Music, Killie and Me.... Part 2 The last time I wrote about 1993…a special time to be a Killie fan in that we were back in the big time, and I wrote about how music and football so often went hand in hand in remembering periods of your life. I’m sure there are a few…in fact I know there are a few aging punks out there who’ll connect a pumping at Stranraer with a late night pogo at the Grand Hall (or wherever you aging punks hung about). Unfortunately (or fortunately) I’m far too young and handsome to go back that far so you’ll have to bear with me as I talk you through my years growing up as a Killie fan. And where else to continue but with a year we’ll never forget.

1997.....A strange year to be a Killie fan. We were by no means….well…good in season 96/97. A constant battle with relegation meant we started ’97 with a caretaker manager in the rotund shape of my hero from ’93, Bobby Williamson. To be fair it wasn’t a great start for him and we were rank rotten at the start of the year, but somehow we managed to string a few decent results together in the cup, including a memorable game at Morton featuring a cracking John Henry hat-trick and another good win away to Clyde, which featured the most blatant stonewall penalty ever, which Wright converted to send us through. Happy days, indeed. Though with our league form some thought we’d be the first team to be relegated and win the cup in the same season…. While all this was happening though, I was busy being an annoyance of a 16 year old, and like most 16 year olds at the time, my life revolved round the football and Oasis, with the arse end of my education flitting in between. Oasis truly were a phenomenon, quite simply, a life affirming band for a generation, in the mould of The Smiths, Sex Pistols, Led Zeppelin that all came before them. I now know I’ve lost most of you as there’ll always be this animosity towards them but for most of the 90’s generation they really were amazing. Sadly ’97 was the year it perhaps started to unravel for them.
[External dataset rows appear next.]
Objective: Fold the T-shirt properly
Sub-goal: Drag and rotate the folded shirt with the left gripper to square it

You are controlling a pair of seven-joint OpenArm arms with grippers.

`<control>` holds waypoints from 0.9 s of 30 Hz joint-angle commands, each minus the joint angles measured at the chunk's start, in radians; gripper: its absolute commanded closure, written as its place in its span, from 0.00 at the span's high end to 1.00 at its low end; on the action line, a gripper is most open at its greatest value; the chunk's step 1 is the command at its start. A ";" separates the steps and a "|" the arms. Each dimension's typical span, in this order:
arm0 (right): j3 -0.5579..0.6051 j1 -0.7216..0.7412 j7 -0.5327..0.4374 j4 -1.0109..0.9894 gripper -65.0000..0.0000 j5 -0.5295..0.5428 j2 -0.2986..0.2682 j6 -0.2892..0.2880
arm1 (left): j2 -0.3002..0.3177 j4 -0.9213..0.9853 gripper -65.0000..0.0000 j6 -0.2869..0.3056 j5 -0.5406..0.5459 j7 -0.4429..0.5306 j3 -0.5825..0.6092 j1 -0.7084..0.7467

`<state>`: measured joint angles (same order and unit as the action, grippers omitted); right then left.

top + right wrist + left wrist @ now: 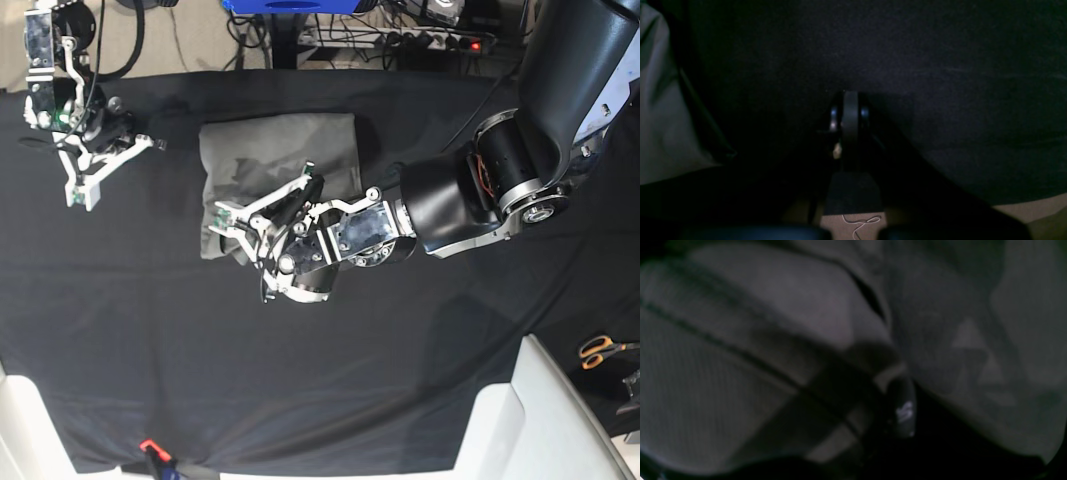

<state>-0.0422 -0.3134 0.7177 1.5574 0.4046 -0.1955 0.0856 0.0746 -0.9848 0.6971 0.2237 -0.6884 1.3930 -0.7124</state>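
The light grey T-shirt (290, 150) lies as a folded rectangle on the black cloth (300, 380) at the upper middle. My left gripper (222, 218) reaches in from the right to the shirt's lower left edge and is shut on a pinch of its fabric. In the left wrist view the grey T-shirt (790, 300) fills the frame, bunched close around one dark finger (905, 406). My right gripper (78, 192) sits far left, apart from the shirt, shut and holding nothing. In its wrist view the right gripper (850, 96) rests over black cloth (940, 66), with the T-shirt (656, 116) at the left edge.
Orange-handled scissors (600, 350) lie at the right edge. A white raised surface (530, 420) occupies the bottom right corner. A small red clip (150, 447) sits at the cloth's front edge. Cables and a power strip (440, 40) run behind the table.
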 commanded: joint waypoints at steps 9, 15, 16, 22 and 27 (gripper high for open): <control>-0.006 0.007 -0.011 0.012 0.00 0.003 -0.008 -0.002 | -0.011 -0.013 0.00 0.001 0.001 0.022 -0.002 -0.028; -0.006 0.007 -0.011 0.012 0.00 0.003 -0.008 -0.002 | -0.011 -0.012 0.00 0.001 0.001 0.022 -0.001 -0.037; -0.006 0.007 -0.011 0.012 0.00 0.003 -0.008 -0.002 | -0.011 -0.012 0.00 0.001 0.001 0.022 -0.001 -0.039; -0.006 0.007 -0.011 0.012 0.00 0.003 -0.008 -0.002 | -0.012 -0.012 0.08 0.001 -0.132 0.023 -0.008 -0.025; -0.002 0.007 -0.011 0.012 0.00 0.003 -0.008 -0.002 | -0.026 -0.010 0.45 0.001 -0.252 0.023 -0.010 0.007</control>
<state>-0.0414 -0.3134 0.7177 1.5574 0.4049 -0.1955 0.0856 0.0517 -0.9874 0.6960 -0.0265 -0.6624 1.3891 -0.6815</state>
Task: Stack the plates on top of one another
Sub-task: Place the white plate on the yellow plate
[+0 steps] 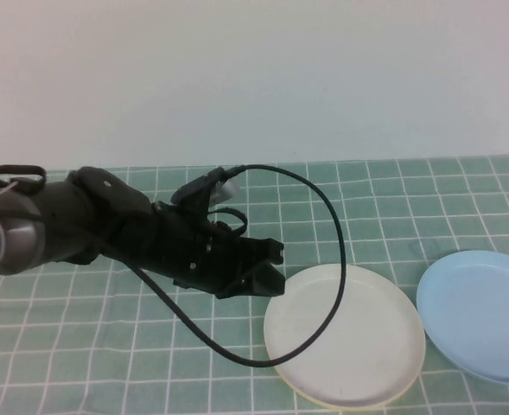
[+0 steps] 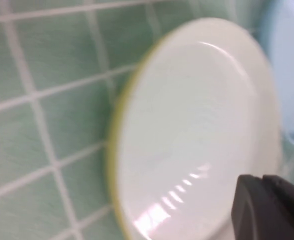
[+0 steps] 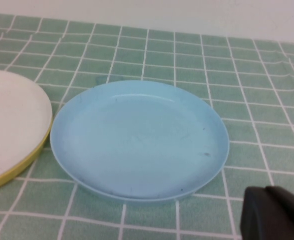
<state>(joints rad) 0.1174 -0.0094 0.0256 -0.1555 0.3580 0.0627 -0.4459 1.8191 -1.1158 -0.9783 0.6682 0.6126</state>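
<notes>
A white plate (image 1: 345, 333) lies at the front centre of the green checked cloth, on top of a yellow plate whose rim (image 1: 306, 393) shows under its front edge. A light blue plate (image 1: 483, 311) lies just right of it, apart. My left gripper (image 1: 276, 266) hovers at the white plate's left edge, fingers together and empty. In the left wrist view the white plate (image 2: 196, 130) fills the picture, with the gripper (image 2: 262, 187) over it. In the right wrist view my right gripper (image 3: 266, 200) is shut, near the blue plate (image 3: 139, 137). The right arm is out of the high view.
A black cable (image 1: 336, 233) loops from the left arm across the white plate's left half. The checked cloth (image 1: 392, 199) covers the table up to a plain wall at the back.
</notes>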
Off the back of the critically and commercially successful, What’s the Story… in ‘95 and two record breaking shows at Knebworth in ’96, it seemed the brothers Gallagher could do no wrong, and that was still the case when their third album, Be Here Now became the fastest selling British record of all time in ’97. I remember when the first single off it, D’You Know What I Mean, was getting its first play on Top of the Pops and staying in to record it on video. I remember getting the album home and the first listen through, the joy in the sing along chorus’ of It’s Getting Better Man, My Big Mouth and All Around the World. Unfortunately for us fans, the critic’s love affair with them quickly wore off and within a few months and a few listens the knives were out. Overblown, overproduced and far too long were just some of the criticisms levelled at it, and in hindsight it’s probably true. Although it still has some high points and brings back some great memories, Be Here Now pretty sums up the whole Britpop era in a little over an hour, and from then on, Oasis never really had that same sense of invincibility that they had before. They were victims of their own success and the growing plaudits from the years before, coupled with visits with Tony Blair and the front pages of magazines, unfortunately, went to their heads and contributed to their demise. Oasis will always be “that band” for a lot of us though, and gave us some great memories during the 90’s but ’97 heralded a wave of great albums that opened our eyes. The Verve’s, Urban Hymns, Radiohead’s, OK Computer and The Prodigy with Fat of the Land , to name but three, all came out this year and looking back, (definitely?) maybe ’97 was the year that my music tastes widened and moved on. It was certainly the year of my first gig proper, the aforementioned Prodigy at the soulless vacuum of the SECC. Proper mind-blowing stuff it was. That may have had something to do with the cans of Super me and my mates drank in the St Enoch’s centre car park all the same. Back to the reality of the football though, and Killie’s Scottish cup bandwagon rolled on. A semi-final with high flying Dundee Utd beckoned and due to the Hampden refurb was played out over two nights at Easter Road. No one really fancied us and Utd were flying and hadn’t been beaten for ages so we were never really given much chance, but as we all know we proved them wrong.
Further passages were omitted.